Oil companies are on the right side of this issue right now, with oil prices at their highest level since 2014. Occidental took advantage of the situation by increasing sales nearly 40% last quarter. That led to $4.8 billion in net income and $3.2 billion in free cash flow, more than double than one year ago. Occidental also paid off $3.3 billion in debt. The company is clearly thriving in the current environment.

Occidental Petroleum's future prospects depend entirely on future oil prices. If energy prices remain elevated, the stock looks attractive at its current 6 enterprise-value-to-EBITDA and 4.8 price-to-cash flow ratios. However, if crude oil drops back to the levels we've seen in recent years, the stock is probably going to fall with it.

3. Veritiv

Veritiv  (VRTV) is a diversified company with operations in packaging, sanitation, paper and printing products, and logistics services. Its customers include more than half of the Fortune 500. The stock is up 51% over the past three months after the company delivered some excellent operating results. Sales were up nearly 20% in the first quarter, and the company also increased its profit margins.

Veritiv achieved excellent results across all of its business units. It attributed that success to its expertise in supply chain management, which is helping it compete in a challenging global economic environment.
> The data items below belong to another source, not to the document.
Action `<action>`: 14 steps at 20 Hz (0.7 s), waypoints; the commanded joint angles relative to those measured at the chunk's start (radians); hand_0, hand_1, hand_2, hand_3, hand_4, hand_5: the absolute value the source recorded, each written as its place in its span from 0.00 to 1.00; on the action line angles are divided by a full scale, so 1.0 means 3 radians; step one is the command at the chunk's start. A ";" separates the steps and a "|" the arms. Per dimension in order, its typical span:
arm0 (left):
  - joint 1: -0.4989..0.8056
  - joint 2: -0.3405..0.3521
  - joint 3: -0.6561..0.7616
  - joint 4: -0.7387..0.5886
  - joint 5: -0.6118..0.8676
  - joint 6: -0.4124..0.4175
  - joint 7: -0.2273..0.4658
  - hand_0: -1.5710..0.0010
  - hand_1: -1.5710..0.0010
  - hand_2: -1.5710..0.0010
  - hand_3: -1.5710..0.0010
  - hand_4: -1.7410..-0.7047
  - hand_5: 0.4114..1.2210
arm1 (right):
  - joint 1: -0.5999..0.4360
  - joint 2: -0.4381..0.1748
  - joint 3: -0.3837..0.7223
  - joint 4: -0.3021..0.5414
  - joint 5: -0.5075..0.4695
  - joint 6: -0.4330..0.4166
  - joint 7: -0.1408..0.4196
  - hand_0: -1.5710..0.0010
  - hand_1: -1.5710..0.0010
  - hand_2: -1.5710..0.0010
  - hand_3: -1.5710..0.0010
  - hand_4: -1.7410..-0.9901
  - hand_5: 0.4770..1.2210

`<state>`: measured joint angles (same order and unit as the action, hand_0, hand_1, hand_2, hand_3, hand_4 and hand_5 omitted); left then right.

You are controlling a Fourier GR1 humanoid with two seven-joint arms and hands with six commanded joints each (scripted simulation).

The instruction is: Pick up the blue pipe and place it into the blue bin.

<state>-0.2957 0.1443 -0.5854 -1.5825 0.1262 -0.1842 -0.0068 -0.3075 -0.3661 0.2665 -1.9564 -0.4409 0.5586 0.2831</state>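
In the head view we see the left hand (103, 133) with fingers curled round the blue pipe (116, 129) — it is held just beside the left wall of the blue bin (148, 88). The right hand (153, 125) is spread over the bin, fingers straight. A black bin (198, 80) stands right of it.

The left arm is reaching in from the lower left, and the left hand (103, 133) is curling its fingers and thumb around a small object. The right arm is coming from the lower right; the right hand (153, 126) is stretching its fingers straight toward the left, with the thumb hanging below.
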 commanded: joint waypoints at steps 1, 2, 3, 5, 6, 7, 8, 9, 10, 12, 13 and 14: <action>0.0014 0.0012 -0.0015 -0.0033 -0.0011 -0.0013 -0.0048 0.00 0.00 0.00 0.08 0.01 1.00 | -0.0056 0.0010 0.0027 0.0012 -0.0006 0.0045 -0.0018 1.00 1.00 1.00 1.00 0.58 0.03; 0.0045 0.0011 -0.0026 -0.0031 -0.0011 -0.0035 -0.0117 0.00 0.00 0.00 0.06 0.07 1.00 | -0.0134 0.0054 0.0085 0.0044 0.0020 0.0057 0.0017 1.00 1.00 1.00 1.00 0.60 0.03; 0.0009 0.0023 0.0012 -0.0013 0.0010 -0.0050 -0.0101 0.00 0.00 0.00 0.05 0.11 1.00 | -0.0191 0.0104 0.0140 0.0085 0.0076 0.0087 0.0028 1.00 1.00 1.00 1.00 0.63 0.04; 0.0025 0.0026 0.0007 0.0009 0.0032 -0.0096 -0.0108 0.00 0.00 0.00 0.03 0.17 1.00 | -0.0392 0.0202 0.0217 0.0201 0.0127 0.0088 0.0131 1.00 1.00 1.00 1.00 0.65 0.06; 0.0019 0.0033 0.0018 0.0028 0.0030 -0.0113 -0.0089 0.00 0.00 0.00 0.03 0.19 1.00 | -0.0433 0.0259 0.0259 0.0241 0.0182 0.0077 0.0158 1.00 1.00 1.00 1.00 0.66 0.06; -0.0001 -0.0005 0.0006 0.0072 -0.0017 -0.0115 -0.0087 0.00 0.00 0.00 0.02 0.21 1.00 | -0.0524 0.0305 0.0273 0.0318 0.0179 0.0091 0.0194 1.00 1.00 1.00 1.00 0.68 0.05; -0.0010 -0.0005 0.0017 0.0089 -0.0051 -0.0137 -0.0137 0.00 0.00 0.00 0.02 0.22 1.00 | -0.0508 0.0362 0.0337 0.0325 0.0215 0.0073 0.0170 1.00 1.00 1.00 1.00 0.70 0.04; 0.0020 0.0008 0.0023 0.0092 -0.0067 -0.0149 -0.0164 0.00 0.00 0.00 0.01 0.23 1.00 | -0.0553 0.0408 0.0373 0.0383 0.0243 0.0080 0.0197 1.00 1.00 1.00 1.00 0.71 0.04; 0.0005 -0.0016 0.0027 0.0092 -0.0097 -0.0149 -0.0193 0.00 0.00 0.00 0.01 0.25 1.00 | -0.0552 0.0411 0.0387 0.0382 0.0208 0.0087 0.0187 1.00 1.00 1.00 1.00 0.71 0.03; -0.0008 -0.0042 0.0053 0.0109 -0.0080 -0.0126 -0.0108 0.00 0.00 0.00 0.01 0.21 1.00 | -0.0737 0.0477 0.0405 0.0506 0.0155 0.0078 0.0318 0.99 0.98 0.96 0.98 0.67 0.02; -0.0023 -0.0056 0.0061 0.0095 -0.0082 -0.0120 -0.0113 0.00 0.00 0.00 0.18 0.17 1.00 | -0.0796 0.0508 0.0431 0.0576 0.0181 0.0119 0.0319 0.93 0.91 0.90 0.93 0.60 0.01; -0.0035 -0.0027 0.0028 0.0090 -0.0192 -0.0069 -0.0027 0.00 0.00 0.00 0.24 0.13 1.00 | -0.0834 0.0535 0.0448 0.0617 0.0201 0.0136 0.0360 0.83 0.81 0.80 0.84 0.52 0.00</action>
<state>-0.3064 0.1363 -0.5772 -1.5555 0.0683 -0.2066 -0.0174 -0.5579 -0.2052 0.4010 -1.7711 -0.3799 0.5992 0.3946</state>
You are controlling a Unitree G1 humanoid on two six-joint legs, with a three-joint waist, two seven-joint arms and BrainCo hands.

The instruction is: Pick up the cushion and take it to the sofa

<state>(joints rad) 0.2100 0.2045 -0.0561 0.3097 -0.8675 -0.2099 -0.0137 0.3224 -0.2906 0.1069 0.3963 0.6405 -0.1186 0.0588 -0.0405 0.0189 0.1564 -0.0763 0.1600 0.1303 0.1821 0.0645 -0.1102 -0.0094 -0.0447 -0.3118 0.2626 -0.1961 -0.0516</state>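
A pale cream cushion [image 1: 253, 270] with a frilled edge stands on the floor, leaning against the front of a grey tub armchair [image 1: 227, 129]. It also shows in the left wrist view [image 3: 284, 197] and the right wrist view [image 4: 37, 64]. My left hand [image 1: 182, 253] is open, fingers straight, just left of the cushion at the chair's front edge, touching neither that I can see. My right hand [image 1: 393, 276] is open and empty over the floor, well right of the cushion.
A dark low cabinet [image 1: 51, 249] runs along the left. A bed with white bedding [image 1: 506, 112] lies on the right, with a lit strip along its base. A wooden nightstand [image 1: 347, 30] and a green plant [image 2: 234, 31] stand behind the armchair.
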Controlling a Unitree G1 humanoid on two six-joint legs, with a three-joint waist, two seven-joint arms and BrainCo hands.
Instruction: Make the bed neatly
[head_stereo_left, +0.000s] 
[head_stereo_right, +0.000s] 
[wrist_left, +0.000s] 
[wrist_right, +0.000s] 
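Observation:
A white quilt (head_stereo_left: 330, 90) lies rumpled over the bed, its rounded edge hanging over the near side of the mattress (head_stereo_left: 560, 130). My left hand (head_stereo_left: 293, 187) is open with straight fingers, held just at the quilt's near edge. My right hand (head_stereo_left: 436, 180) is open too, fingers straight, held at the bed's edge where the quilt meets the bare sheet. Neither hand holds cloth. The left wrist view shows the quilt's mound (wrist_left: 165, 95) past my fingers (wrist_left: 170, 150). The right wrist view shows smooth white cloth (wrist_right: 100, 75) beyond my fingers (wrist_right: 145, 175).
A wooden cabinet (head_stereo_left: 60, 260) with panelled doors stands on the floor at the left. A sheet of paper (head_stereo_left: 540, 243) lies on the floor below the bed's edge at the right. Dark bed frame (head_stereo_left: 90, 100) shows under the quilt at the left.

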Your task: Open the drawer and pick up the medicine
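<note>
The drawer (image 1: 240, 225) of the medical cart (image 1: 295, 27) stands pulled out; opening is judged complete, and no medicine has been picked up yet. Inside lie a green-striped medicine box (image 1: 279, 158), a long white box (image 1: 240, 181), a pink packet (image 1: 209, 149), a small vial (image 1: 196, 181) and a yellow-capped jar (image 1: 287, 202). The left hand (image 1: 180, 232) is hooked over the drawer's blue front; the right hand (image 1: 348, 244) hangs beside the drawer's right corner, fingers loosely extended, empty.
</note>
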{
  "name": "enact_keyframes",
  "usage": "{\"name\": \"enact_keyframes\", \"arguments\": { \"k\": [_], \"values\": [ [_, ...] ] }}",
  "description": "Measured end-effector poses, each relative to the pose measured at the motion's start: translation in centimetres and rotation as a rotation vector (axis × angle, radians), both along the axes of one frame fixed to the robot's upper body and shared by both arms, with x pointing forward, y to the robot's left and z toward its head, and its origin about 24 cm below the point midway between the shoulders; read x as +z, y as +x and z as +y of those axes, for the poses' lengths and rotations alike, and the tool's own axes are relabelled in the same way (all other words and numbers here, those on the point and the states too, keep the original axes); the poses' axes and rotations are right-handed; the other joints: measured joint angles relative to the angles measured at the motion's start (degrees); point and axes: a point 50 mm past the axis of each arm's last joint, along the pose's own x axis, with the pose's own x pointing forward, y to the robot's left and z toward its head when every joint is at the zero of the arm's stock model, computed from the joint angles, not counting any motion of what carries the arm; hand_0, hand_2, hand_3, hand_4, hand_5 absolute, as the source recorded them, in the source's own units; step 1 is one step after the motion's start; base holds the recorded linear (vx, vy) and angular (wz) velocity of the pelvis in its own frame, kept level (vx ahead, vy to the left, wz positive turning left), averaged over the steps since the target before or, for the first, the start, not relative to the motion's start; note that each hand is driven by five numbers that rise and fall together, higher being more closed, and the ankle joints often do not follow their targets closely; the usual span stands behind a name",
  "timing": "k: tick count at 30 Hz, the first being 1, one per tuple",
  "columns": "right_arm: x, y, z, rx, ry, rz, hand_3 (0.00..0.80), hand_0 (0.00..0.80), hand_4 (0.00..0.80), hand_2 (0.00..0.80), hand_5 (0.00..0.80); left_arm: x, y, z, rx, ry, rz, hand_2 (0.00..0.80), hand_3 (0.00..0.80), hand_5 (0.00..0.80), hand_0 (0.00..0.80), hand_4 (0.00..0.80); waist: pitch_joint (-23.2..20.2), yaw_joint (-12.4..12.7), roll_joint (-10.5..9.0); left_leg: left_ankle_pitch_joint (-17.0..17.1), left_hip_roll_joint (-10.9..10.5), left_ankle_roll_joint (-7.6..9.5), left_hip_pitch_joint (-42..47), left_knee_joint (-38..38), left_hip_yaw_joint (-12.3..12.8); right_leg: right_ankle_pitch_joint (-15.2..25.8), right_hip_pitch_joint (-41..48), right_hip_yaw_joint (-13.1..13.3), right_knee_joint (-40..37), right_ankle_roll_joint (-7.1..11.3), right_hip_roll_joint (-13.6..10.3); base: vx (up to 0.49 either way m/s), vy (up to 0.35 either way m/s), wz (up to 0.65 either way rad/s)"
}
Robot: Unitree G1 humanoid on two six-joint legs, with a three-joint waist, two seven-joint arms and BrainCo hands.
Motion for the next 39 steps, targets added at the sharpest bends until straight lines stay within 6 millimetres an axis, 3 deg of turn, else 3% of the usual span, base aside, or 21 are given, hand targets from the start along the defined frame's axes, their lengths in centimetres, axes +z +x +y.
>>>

This is the exact type of story that excites investors during difficult markets.

Despite the recent gains, Vertiv's forward P/E ratio is still only 25. The company also forecasts free cash flow that's only slightly lower than net income for the full year.

The company probably won't sustain this growth rate over the medium term. Competition and market saturation make it difficult for diversified businesses in mature industries to grow quickly. That said, Veritiv looks like a nice cash flow machine that can outpace the wider economy for the foreseeable future. There are certainly cheaper value stocks that fit that description right now, but that doesn't necessarily make Veritiv a bad buy.